INPUT DATA
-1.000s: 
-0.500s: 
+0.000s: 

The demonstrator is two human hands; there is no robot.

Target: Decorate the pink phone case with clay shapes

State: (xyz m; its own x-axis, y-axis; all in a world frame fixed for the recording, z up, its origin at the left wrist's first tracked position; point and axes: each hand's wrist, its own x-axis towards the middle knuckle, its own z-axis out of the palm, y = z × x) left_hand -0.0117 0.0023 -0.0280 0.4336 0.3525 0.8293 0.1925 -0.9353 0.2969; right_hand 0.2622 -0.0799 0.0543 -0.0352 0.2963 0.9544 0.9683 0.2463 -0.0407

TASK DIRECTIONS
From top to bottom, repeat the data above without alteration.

ANSWER SPACE
-1.000s: 
-0.500s: 
+0.000s: 

The demonstrator is two human hands; there is no robot.

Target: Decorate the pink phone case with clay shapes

State: (xyz m; its own x-axis, y-axis; all in a world frame fixed for the recording, z up, its origin at the left wrist's first tracked position; point and axes: each hand's wrist, its own x-axis towards the middle knuckle, its own z-axis out of the palm, y = z × x) left_hand -0.0117 0.0023 -0.0280 0.4336 0.3525 0.8293 0.1925 -0.9353 0.2969; right_hand 0.2622 -0.0799 0.0543 -0.0352 0.2963 0.9544 0.9683 0.2463 -0.0407

That completes the answer, and no more is expected.